Periphery

Periphery

I made this group of photographs at former US military sites. My interest in these places stems from questions about how place can have a memory. The notion of a palimpsest –the site of a text effaced and then written over again while traces of the previous text still remain– is central to my work. In searching for this metaphor in locations in Minnesota and other states, I have found that there are many more former military sites than we might realize. The military’s history and presence is woven into our cultural fabric in so many strands that are only partially visible.

Many of the places I have visited were previously or are currently environmental disasters. Soil and water are contaminated. Exposed asbestos remains in existing structures. In discovering this frequent common characteristic, the work holds an inherent critique of how our institutions treat the land. So often we seem to ask, “What can this land be used for?” in the most immediate sense of the phrase, when other questions like “What is our relationship to the land?” are increasingly vital now that we have entered the anthropocene era.

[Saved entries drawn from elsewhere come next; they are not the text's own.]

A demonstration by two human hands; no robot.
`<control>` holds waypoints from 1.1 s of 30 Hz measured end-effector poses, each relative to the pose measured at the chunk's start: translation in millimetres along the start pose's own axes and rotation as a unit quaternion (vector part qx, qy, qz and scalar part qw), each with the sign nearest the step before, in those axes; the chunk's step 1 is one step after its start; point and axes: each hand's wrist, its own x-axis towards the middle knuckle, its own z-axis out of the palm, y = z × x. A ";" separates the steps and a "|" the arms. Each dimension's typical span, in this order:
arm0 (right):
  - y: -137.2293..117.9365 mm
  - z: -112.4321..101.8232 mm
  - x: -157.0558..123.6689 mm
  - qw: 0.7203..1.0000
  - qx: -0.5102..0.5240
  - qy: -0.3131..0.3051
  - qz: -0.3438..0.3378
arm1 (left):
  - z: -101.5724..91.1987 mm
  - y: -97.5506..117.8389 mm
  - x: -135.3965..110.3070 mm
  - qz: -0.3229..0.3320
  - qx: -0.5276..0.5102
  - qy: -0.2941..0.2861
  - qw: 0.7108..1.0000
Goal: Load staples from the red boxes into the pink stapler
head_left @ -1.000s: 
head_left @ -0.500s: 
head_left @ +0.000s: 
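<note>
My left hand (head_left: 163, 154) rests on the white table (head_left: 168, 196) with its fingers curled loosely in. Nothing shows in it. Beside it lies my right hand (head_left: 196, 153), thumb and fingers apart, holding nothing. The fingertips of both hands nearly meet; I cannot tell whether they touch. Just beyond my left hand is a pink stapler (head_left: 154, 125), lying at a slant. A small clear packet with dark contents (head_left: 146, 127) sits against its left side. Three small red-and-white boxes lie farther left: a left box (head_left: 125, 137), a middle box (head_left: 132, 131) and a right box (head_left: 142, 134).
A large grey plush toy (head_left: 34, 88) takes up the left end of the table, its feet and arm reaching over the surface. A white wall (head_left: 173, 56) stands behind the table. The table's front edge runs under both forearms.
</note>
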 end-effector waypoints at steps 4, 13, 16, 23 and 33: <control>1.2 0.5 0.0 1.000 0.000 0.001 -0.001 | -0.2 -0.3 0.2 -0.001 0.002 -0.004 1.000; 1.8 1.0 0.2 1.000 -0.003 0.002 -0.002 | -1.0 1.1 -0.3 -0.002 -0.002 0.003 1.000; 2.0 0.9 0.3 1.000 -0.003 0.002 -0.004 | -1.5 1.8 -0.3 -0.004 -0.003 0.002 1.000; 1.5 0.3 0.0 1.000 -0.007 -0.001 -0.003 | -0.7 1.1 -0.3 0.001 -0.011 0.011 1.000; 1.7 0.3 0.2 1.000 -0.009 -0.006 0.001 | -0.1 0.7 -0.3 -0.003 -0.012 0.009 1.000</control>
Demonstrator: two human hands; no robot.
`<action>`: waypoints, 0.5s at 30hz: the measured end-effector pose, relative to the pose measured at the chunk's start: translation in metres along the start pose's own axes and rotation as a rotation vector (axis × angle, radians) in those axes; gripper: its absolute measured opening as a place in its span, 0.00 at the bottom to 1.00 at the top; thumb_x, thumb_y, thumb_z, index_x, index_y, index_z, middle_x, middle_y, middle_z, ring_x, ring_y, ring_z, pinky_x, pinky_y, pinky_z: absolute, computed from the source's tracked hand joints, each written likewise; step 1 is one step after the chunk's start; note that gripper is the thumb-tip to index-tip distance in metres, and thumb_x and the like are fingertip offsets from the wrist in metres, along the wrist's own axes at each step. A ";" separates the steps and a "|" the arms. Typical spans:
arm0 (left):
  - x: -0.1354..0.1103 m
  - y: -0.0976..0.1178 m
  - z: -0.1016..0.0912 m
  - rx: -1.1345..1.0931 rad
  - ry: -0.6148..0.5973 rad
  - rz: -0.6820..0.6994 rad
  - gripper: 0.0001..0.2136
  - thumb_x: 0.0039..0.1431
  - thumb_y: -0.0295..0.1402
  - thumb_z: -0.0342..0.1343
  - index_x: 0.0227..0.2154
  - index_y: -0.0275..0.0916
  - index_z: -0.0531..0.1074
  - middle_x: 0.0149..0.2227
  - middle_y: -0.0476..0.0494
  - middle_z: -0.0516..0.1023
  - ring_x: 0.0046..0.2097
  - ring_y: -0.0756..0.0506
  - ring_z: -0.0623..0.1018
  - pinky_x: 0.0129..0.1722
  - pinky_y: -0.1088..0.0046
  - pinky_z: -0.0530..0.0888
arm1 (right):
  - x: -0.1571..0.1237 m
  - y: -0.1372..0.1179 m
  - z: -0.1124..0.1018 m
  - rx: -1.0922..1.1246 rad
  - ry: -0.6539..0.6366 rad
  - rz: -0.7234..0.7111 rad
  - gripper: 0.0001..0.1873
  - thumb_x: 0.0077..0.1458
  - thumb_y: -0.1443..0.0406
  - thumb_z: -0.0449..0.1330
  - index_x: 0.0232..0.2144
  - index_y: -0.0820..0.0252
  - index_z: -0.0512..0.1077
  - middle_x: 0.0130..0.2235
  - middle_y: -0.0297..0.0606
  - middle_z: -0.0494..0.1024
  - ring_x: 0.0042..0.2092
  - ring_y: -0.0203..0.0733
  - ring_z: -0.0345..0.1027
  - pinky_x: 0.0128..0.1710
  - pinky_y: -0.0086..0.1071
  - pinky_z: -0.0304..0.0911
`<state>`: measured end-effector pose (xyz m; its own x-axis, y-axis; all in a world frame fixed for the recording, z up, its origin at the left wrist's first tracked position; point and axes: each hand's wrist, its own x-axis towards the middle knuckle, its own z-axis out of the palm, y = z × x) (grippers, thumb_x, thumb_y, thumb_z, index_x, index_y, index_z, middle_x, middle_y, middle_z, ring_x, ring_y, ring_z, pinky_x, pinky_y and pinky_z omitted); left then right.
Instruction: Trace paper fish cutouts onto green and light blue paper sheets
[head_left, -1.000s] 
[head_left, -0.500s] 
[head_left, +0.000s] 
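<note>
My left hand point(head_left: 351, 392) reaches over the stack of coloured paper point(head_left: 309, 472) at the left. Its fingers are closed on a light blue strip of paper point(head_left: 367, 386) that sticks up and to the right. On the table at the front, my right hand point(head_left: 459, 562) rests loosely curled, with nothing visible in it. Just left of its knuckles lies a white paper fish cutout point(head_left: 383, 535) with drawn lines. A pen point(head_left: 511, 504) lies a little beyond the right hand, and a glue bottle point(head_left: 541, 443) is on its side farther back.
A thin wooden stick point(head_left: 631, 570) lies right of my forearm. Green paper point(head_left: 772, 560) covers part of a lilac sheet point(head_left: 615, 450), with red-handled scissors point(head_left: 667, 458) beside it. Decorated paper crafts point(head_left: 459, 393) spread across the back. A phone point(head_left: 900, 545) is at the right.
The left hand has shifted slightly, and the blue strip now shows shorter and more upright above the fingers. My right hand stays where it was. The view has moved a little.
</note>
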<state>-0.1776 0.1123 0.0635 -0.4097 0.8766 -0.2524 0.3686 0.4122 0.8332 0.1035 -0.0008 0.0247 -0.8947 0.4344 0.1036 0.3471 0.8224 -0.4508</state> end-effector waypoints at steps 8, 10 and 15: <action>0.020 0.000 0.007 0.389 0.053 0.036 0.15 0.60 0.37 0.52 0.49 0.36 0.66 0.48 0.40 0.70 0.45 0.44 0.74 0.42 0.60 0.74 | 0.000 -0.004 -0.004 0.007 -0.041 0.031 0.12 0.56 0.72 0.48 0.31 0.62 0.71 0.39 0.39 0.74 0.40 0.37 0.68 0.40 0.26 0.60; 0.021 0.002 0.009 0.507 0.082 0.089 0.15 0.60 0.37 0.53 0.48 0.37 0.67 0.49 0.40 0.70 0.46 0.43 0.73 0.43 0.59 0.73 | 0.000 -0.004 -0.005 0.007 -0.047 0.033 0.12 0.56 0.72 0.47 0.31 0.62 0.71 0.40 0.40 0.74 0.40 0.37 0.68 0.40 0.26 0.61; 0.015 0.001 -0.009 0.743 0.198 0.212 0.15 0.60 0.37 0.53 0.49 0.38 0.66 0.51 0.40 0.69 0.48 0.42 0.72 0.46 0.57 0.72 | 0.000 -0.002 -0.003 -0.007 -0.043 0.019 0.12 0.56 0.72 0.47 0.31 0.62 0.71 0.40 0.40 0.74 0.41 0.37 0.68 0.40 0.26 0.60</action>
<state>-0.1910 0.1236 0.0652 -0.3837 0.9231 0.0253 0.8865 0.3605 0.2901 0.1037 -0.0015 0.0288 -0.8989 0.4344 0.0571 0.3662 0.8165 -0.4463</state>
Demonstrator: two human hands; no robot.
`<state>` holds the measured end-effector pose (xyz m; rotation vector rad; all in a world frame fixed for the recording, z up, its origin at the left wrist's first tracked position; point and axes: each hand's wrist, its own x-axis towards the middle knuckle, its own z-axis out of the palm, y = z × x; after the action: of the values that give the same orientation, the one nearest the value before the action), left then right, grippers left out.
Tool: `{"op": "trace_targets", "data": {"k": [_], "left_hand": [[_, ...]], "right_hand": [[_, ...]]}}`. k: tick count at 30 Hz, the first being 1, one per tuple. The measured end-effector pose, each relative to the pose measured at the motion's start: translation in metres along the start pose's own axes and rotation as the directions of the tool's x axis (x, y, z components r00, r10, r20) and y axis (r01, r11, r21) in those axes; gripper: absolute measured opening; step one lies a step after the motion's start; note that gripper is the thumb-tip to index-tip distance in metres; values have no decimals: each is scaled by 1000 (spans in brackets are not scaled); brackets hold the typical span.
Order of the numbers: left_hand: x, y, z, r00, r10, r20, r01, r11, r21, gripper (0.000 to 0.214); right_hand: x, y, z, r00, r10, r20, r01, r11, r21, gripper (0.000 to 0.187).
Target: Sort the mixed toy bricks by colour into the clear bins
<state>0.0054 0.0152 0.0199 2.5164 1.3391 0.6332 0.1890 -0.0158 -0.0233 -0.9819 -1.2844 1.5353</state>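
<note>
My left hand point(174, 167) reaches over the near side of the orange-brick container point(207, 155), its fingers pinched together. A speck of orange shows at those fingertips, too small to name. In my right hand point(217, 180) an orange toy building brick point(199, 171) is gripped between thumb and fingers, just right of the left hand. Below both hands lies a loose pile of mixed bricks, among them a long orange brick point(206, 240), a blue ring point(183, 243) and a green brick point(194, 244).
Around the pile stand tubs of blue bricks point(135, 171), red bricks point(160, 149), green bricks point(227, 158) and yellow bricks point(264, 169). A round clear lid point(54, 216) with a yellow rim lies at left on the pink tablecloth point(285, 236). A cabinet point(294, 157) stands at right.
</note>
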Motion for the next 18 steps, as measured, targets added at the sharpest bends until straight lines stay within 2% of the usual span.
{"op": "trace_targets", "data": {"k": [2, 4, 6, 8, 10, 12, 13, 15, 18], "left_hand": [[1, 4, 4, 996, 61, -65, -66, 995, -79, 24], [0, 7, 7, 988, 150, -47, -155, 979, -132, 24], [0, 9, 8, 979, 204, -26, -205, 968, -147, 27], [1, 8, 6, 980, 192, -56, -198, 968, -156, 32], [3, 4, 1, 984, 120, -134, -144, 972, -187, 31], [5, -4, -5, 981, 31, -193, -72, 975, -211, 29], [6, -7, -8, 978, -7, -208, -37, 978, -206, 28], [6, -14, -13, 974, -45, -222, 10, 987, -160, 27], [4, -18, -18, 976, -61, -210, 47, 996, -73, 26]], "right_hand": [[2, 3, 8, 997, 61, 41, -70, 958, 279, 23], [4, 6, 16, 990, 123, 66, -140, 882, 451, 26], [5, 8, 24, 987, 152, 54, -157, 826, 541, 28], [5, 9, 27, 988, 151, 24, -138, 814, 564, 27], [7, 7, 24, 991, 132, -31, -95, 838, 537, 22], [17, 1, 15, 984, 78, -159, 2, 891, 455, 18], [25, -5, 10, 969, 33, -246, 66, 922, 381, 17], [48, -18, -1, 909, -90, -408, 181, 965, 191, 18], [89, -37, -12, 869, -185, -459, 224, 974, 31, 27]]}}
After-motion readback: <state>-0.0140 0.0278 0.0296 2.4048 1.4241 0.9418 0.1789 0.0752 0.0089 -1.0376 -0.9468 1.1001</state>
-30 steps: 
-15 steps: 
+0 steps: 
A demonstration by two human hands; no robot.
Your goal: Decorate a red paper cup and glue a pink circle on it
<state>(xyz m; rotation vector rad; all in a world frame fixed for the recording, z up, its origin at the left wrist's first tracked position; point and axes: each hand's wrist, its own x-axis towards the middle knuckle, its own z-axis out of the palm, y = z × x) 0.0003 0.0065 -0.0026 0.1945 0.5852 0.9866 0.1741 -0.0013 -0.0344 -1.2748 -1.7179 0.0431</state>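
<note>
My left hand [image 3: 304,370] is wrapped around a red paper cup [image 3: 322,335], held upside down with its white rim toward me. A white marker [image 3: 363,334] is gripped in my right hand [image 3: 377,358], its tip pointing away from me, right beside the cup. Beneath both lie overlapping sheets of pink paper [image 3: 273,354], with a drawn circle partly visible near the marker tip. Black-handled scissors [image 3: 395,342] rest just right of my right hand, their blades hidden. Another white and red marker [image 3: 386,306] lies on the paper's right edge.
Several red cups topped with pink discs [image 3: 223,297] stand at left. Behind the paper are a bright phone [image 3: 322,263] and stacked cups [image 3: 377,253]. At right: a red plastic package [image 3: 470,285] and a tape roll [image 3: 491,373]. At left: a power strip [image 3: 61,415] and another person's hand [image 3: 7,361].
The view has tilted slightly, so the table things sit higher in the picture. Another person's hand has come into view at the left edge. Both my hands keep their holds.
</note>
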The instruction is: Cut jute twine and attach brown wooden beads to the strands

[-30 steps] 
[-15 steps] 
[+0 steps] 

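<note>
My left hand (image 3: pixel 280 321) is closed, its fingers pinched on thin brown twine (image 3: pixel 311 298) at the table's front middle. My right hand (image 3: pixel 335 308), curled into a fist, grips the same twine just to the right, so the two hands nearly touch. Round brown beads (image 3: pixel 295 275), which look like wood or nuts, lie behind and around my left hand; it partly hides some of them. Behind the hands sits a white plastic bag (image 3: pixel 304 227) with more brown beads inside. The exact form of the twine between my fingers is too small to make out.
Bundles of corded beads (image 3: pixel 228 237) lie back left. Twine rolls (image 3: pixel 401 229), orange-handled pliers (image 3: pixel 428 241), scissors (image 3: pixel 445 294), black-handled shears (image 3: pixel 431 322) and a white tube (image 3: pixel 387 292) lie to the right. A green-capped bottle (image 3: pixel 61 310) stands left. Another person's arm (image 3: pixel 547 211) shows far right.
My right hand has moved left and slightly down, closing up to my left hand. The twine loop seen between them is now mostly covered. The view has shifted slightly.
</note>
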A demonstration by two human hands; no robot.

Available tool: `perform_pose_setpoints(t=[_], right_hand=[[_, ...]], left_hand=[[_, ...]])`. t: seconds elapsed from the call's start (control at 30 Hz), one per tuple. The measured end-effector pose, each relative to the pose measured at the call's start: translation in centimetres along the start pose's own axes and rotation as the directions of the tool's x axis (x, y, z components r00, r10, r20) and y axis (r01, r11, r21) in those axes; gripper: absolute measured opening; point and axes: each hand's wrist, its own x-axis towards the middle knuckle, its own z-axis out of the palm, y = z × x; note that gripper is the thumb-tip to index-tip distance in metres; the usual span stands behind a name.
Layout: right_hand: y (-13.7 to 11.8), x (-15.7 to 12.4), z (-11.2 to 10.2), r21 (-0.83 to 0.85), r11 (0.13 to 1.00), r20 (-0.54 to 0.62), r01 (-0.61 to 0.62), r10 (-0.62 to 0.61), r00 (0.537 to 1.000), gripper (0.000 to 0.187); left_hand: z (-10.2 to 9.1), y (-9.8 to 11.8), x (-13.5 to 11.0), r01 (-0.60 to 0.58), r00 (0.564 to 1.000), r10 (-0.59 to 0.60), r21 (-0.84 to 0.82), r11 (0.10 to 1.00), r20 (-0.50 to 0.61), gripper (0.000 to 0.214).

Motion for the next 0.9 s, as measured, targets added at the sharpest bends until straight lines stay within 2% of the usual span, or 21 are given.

I try to make photographs that speak to the predominant characteristics of each site. I research these elements before visiting a location to try to understand how they came to be at that specific place. For example, I photographed flowers, plants and grasses at the Medewin Tall Grass Prairie, which used to be the Joliet Army Ammunition Plant. What once was a monoculture of concrete and explosives is now a complex polyculture of perennials. A former radar base in Finland, Minnesota still contains several dozen former residencies with remnants of a particular family’s taste and lifestyle. It is ironic that at a former military site, an institution that demanded extreme conformity, structures still bear markers of individuality and identity.

 Several former military sites stage reenactments, with actors ranging from young teenagers to historians in their sixties dressed in period-specific clothing. They reenact speeches and battles as well as mundane chores and daily activities. This performance of a particular kind of American identity, often with an emphasis on accuracy, offers a window into the strange construct of “American-ness” and the cultural need to follow a script, written over and over again each year, for visitors. It is an organized effort to make the memories of a place visible in service of trying to define what “American” is, for better or worse.